But the  perhaps “3rd life” also refers to the life stages many Filipinos of their generation had to go through: from protected, comfortable middle class lives, to life underground fighting tyranny, to starting over after the end of dictatorship as they take on new and old challenges.

Some of the young Filipinos of that generation had to rebuild their lives after traumatic experiences with the violent dogmatism of the UG movement, a reality portrayed in “Subversive Lives.”

It’s a complicated history.

But as “Our 3rd Life” and “Subversive Lives” show, these are mainly tales of courage and commitment, of young Filipinos seeing so much abuse and suffering under Marcos and deciding that they must be part of the fight end tyranny and injustice in their country.

Despite the Isbertos’ modest goals, putting out “Our 3rd Life” will hopefully inspire others to tell their stories from that period.

For as I’ve written in the past, these are stories that must not be abandoned, certainly not to the military and the Marcos forces who will no doubt seek to downplay and cover up the “horror stories” of that period.

Nor should they be abandoned to hard-line elements within the UG movement who would try to sanitize and distort them to fit a rigid agenda.

And we are being reminded how important it is to remember these stories.
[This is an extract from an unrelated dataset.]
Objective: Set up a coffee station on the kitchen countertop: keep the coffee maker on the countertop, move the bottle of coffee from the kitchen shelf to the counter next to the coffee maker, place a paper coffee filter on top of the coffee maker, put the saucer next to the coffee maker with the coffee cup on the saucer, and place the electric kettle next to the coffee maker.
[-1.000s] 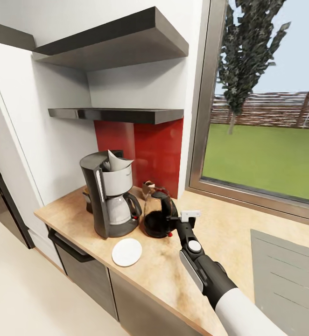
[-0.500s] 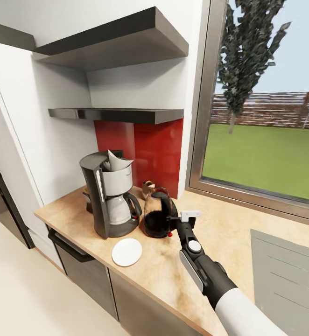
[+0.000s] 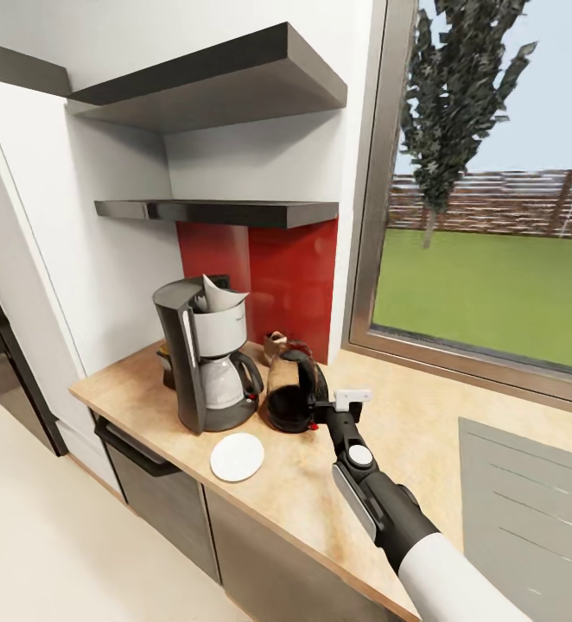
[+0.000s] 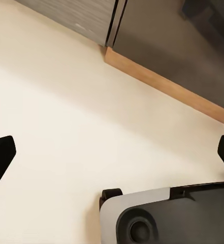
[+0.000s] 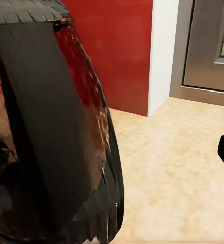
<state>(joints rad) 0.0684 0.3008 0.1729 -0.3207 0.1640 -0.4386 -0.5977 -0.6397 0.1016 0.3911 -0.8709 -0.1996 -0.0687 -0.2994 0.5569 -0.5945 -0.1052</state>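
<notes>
Standing at the left end of the kitchen countertop (image 3: pixel 407 449), the coffee maker (image 3: pixel 206 358) is where the task wants it, and the paper coffee filter (image 3: pixel 219 296) already pokes up out of its white basket, so those two steps look finished. A small dark jar with an orange lid, likely the bottle of coffee (image 3: pixel 165 364), peeks out behind the machine, though too little of it shows to be sure; the kitchen shelf (image 3: pixel 217 212) above looks bare. Just in front sits the saucer (image 3: pixel 237 456), flat and with nothing on it, so the coffee cup step is judged still open. To its right the electric kettle (image 3: pixel 293 396) stands on the counter just beside the coffee maker. The right gripper (image 3: pixel 331 413) sits at the kettle's handle side, and whether its jaws are parted or closed there cannot be told. The left gripper (image 4: pixel 112 152) hangs over bare floor with fingers wide apart, holding nothing.
</notes>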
Many of the reasons Filipinos like Mon and Iting joined the fight against dictatorship are still with us.

As I write this, one of the guardians of martial law, Juan Ponce Enrile, whom hundreds of thousands of Filipinos rescued when he finally decided to disengage from Marcos, is facing plunder and bribery charges in one of the most jawdropping corruption cases in Philippine history.

“Papa Mon and I chose this path because we wanted to help our country and our people to break out of the vicious cycle of poverty and injustice that has been our curse for hundreds of years,” Iting writes. “We still do.  And we still try in our own ways.

“Many of these problems remain.  In your own lives, you will have to make your own choices about how you can be of service to your fellow Filipinos. Whatever you do, you and your generation should not forget the bitter but invaluable lessons that our people learned under martial law.  The most important perhaps is: Never again!””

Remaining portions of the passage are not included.